# Problem description
Below are records; please set down exactly the lines from the first through the one containing "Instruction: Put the".

##### Records for this task #####

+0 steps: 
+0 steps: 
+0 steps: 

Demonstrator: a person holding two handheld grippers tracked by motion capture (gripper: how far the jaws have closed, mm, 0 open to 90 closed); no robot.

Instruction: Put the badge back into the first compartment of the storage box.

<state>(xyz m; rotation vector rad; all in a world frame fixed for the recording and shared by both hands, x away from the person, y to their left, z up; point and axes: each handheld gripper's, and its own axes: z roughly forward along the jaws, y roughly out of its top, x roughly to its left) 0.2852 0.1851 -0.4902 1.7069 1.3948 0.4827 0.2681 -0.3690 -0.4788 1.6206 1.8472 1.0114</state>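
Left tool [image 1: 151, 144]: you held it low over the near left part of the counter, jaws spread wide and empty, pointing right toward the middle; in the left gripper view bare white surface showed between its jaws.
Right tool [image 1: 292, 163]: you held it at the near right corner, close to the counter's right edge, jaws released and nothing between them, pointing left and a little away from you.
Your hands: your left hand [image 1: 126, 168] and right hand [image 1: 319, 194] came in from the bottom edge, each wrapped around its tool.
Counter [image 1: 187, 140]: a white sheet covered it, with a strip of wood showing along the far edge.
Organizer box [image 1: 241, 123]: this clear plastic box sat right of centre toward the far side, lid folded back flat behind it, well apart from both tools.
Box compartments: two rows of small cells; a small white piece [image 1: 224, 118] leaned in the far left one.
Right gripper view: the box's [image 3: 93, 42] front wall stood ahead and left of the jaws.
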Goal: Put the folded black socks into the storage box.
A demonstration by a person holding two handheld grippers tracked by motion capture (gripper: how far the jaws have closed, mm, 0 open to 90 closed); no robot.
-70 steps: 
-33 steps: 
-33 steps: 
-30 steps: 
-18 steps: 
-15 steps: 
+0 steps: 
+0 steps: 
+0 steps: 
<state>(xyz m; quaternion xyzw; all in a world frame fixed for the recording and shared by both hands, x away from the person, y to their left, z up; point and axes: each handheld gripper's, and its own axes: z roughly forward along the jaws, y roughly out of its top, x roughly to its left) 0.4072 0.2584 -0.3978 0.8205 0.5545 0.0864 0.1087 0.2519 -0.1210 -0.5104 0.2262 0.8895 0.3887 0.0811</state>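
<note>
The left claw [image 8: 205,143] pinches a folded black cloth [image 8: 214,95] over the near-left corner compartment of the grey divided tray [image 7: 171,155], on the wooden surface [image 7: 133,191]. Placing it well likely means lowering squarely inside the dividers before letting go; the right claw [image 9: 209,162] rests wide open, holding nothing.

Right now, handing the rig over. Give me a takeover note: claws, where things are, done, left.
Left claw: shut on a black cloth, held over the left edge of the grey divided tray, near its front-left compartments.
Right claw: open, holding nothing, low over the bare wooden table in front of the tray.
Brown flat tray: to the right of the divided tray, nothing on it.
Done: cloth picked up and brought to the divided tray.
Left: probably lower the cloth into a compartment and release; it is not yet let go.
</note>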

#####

# Task result
+0 steps: 
+0 steps: 
+0 steps: 

Demonstrator: a person holding two handheld grippers tracked by motion capture (gripper: how far the jaws have closed, mm, 0 open to 90 closed); no robot.

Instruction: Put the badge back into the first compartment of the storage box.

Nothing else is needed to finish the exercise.